**WHAT IS REQUIRED**:
The answer is one number: how many lines in the data below hold "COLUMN".

[Stored data]
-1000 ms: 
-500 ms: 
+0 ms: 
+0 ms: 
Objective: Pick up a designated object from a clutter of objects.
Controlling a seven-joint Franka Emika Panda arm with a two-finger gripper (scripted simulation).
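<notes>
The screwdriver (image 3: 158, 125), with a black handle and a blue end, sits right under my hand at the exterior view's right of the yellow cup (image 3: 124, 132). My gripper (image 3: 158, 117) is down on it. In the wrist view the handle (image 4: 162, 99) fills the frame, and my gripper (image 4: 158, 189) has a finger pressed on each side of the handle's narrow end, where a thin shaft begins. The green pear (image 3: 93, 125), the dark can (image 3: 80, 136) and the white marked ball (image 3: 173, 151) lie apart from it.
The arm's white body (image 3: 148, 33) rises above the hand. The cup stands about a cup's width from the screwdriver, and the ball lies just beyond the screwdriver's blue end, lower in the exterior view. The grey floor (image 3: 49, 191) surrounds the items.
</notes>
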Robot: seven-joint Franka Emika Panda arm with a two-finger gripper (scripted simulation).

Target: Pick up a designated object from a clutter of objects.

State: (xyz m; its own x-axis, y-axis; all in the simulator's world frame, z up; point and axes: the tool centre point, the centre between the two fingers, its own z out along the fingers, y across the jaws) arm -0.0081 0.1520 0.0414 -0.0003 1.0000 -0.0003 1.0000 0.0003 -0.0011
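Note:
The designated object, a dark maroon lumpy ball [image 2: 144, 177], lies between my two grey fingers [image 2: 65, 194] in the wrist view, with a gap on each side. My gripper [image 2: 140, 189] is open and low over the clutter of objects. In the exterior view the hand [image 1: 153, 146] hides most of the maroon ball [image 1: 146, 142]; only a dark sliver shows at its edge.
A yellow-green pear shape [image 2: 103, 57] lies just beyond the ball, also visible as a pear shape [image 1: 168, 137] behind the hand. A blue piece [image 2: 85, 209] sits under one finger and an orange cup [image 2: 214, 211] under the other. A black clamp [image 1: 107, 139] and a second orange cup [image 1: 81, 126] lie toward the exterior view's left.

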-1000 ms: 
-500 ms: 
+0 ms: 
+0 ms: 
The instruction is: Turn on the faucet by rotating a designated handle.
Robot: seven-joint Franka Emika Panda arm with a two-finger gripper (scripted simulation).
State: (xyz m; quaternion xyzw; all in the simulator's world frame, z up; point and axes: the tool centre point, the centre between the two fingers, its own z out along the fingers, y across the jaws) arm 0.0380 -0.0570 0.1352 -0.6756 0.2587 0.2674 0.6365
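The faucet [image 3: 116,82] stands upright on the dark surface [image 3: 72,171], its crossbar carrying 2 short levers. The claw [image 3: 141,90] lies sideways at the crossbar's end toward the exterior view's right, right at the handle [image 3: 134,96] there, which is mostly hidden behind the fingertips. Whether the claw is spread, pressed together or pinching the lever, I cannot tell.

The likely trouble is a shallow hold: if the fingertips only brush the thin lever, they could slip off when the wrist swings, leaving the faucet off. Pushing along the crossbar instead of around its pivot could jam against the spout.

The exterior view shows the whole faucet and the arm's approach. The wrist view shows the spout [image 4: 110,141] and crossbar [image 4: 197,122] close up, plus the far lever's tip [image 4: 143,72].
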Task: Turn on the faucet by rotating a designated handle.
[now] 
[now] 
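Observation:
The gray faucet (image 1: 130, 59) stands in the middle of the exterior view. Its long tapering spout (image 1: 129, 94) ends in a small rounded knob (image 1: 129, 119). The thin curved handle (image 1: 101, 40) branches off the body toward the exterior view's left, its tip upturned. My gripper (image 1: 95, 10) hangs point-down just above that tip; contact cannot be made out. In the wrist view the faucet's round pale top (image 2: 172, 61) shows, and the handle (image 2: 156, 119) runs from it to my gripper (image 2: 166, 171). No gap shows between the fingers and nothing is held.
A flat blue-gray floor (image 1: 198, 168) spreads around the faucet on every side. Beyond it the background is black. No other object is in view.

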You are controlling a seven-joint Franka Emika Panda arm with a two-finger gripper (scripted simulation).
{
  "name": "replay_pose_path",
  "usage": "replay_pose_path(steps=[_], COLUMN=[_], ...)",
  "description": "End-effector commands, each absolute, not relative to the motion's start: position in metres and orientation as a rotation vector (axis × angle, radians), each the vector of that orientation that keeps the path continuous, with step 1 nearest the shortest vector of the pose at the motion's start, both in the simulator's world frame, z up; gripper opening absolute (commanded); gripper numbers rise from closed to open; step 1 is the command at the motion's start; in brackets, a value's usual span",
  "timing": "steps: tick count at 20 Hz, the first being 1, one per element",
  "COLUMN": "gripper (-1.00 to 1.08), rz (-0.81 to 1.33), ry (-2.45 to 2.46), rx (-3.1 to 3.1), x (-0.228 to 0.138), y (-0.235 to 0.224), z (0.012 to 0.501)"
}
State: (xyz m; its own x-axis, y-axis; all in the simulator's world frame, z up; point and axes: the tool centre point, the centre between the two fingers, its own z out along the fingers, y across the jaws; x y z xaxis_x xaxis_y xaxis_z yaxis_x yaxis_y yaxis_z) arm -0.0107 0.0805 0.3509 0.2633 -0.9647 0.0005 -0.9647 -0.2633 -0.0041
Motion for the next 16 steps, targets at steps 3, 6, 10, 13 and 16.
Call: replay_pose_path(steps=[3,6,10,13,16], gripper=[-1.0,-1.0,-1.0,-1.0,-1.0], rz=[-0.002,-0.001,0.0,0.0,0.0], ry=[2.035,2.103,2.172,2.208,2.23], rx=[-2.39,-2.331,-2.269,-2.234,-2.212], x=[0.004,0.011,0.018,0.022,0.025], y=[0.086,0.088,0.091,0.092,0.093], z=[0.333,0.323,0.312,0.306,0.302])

**RESULT OF THIS EXERCISE**:
2